Yes, I know it’s fun. Meeting new people, reconnecting with old friends, discussing the price of tea in China with strangers, staffing up your mafia, finding out your Princess personality, etcetera, etcetera.
But every minute you spend on Facebook and Twitter (I'm not even going to try and list the gajillion other social networking sites available) is another minute you aren’t writing, or reading, or nurturing your creative spirit.
The Muse is a delicate flower, a fickle Goddess. She must be treated with respect and dignity. She must be nurtured, given the proper nutrients: water, sunlight, fertilizer, a touch of love. If properly taken care of, she will reward you with great things: a bountiful garden of words, a cornucopia of ideas.
But if you neglect the Muse, she will forsake you.

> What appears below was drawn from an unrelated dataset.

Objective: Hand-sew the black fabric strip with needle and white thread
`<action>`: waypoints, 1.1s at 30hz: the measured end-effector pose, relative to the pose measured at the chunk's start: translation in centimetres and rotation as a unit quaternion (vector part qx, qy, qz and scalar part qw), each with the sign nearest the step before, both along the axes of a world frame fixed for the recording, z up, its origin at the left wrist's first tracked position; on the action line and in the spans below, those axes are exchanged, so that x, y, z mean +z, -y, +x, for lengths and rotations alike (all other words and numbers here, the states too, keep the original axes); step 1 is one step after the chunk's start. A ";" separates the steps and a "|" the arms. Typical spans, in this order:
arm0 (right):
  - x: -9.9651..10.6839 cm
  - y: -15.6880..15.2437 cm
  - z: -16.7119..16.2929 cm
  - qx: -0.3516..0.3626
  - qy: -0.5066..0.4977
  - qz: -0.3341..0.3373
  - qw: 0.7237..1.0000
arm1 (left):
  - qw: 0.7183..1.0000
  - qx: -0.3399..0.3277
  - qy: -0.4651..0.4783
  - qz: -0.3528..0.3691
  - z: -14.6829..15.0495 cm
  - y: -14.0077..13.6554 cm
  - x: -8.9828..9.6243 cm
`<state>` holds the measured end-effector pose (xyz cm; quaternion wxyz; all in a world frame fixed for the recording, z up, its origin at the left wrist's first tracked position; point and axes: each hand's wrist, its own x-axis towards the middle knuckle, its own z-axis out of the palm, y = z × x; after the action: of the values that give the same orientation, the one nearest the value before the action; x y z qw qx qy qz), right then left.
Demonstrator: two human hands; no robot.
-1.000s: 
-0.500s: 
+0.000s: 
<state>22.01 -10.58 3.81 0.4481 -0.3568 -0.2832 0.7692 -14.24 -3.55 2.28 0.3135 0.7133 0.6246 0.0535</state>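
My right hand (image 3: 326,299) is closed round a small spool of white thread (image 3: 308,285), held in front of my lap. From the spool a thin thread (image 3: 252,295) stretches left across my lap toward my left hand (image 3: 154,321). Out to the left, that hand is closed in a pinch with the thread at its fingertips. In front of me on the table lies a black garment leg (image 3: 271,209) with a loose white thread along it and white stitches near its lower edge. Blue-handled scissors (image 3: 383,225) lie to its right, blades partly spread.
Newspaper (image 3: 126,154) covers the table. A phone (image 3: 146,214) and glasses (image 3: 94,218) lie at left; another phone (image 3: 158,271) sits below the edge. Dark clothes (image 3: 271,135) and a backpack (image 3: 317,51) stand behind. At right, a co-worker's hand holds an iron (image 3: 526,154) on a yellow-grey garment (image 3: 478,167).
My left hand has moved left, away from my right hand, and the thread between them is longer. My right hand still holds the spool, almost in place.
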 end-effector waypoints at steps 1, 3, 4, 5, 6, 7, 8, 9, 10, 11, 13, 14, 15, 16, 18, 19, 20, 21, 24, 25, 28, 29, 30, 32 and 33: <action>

And none of us want to be forsaken.
I read an essay last week that broke my heart. It was one writer’s honest, true assessment of her burgeoning Twitter addiction. She openly admitted compromising her family time so she could spend hours a night talking to strangers on Twitter. Her online world became more important than her real one.
And I get it.
I see how easily that happens. Especially when you’re a new writer, and networking is so vital to your future success. (I am so thankful Facebook and Twitter came along after I was already published.) A little encouragement—that tweet that gets retweeted, the blog entry that starts people talking, that link you sent that helps someone else—it’s heady stuff. A classic, undeniable ego stroke, and for a lot of us, that’s just plain intoxicating. (Yes, some of us not so new writers fall into the Twitter trap too…)
But when does it become a problem?
I can’t answer that question for you.
You may want to ask yourself some hard questions though. Namely, how much time are you really spending online?
Can’t answer that offhand? Spend a week keeping a log of all your online activity. Not just Twitter and Facebook and Goodreads. Track your email consumption, your blogging, your blog reading, your Yahoo groups, your aimless surfing and your necessary research.
Be honest. Don’t cheat.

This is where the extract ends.